▸ **How to complete this task**: Which lines of the listing below contain the word "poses"? Return them.
Exercise input: Begin
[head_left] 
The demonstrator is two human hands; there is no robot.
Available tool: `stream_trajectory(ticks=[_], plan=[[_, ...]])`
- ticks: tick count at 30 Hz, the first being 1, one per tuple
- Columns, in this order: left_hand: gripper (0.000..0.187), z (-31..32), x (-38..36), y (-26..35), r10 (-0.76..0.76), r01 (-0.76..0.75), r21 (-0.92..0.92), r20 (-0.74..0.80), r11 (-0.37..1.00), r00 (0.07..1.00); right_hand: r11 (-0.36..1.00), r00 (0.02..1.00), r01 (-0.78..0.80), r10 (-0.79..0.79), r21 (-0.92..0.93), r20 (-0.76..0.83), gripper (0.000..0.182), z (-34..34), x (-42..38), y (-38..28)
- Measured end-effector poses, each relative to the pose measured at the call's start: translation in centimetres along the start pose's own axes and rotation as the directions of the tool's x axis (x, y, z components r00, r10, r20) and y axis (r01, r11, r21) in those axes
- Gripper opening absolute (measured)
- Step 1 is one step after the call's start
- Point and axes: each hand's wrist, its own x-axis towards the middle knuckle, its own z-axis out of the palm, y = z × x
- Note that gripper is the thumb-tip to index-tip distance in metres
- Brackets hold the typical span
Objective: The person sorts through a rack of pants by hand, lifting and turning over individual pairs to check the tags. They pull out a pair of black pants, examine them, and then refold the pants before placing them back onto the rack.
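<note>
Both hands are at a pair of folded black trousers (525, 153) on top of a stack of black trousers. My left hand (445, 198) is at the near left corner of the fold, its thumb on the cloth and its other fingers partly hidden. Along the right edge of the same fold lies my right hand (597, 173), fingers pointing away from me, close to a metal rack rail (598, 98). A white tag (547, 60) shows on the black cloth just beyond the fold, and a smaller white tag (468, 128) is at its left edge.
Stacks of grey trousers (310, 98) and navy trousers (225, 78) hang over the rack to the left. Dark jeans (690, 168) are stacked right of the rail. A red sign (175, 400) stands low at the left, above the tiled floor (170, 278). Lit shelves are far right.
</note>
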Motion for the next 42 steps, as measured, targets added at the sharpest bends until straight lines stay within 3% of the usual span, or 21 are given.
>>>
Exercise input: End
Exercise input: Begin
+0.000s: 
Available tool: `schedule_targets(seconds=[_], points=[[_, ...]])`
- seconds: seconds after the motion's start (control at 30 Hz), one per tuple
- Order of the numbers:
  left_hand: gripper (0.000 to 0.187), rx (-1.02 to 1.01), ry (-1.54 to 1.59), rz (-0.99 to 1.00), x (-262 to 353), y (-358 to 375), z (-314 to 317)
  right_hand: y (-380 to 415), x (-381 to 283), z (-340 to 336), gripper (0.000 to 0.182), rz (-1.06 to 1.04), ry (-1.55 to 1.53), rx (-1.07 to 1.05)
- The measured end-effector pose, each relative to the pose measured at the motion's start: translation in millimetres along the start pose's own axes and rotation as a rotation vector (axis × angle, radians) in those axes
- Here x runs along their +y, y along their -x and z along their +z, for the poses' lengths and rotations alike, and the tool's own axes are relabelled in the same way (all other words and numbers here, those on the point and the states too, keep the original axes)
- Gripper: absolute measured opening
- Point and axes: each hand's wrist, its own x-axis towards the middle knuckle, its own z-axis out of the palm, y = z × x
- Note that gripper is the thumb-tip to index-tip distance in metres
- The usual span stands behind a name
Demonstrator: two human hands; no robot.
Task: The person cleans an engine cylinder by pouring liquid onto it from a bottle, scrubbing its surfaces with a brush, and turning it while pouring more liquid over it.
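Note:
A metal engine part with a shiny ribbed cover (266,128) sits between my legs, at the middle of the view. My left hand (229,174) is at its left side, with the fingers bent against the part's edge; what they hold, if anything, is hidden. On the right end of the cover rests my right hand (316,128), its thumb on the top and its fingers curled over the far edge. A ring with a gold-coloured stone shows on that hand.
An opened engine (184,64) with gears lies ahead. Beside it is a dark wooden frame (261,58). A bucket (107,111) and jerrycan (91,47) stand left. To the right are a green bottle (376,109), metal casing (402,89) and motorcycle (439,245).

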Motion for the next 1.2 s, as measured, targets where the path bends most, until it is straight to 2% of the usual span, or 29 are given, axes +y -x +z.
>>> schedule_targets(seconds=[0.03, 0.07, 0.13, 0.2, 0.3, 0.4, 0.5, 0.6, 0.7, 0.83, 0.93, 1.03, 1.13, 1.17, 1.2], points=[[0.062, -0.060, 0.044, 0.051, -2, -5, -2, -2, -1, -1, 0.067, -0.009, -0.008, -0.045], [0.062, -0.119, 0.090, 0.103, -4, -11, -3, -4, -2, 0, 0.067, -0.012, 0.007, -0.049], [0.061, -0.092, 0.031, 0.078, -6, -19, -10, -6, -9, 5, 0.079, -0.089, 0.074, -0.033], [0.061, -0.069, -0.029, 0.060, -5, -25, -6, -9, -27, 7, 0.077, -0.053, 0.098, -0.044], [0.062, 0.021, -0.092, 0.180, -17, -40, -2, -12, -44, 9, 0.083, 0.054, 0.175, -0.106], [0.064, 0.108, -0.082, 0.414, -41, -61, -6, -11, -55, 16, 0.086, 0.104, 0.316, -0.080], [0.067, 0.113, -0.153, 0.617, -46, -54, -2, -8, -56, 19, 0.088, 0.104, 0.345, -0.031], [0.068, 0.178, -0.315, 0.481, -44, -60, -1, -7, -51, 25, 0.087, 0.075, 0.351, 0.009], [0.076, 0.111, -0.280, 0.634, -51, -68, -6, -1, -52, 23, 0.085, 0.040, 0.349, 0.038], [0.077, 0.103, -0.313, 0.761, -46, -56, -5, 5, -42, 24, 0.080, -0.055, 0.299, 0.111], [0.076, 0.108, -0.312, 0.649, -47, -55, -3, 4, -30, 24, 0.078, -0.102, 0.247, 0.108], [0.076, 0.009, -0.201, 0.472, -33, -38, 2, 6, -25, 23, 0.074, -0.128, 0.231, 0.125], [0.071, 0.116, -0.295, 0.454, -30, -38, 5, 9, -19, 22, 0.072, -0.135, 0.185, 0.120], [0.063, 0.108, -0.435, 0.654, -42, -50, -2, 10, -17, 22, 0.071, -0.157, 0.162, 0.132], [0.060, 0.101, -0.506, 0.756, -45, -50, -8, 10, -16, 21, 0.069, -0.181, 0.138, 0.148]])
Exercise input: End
▸ **Expected answer**:
- Measured end-effector poses, each relative to the pose measured at the call's start: translation in centimetres along the start pose's own axes and rotation as the directions of the tool's x axis (x, y, z components r00, r10, r20) and y axis (r01, r11, r21) in those axes
- Here x runs along their +y, y along their -x and z along their +z, for the poses' lengths and rotations alike, and the tool's own axes are relabelled in the same way (all other words and numbers here, those on the point and the states too, keep the original axes)

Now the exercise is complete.